■ **EXERCISE**:
Write out the following listing's lines from the one with "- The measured" to the one with "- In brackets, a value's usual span", exactly, with both included and no others.

^^^^

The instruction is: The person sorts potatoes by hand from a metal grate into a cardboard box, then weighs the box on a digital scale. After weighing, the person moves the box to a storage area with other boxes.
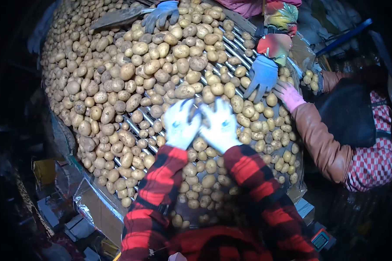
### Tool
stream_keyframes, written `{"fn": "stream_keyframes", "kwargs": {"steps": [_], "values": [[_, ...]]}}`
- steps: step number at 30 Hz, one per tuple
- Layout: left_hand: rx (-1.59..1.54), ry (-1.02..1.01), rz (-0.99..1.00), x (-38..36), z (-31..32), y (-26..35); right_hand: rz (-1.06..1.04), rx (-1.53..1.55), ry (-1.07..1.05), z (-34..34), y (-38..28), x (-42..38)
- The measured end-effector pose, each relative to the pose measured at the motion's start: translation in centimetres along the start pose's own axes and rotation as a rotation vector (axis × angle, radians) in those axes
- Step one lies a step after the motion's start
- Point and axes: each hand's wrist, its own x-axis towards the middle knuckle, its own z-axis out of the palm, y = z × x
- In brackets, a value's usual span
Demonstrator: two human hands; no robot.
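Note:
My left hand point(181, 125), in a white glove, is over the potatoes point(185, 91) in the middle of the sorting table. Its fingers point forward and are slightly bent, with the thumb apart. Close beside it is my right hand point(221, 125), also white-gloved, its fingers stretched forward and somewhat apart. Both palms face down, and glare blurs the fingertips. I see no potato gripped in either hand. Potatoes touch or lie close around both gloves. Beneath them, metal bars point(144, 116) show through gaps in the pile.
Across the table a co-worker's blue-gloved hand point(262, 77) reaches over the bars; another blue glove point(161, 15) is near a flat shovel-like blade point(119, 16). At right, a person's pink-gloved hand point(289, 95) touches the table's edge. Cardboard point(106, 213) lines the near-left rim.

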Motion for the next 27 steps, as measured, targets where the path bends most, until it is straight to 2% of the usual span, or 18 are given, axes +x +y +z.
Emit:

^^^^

■ **EXERCISE SOLUTION**:
- The measured end-effector pose, each relative to the pose measured at the motion's start: translation in centimetres along the start pose's own axes and rotation as a rotation vector (axis × angle, radians) in those axes
- Step one lies a step after the motion's start
- Point and axes: each hand's wrist, its own x-axis towards the middle knuckle, its own z-axis out of the palm, y = z × x
- In brackets, a value's usual span

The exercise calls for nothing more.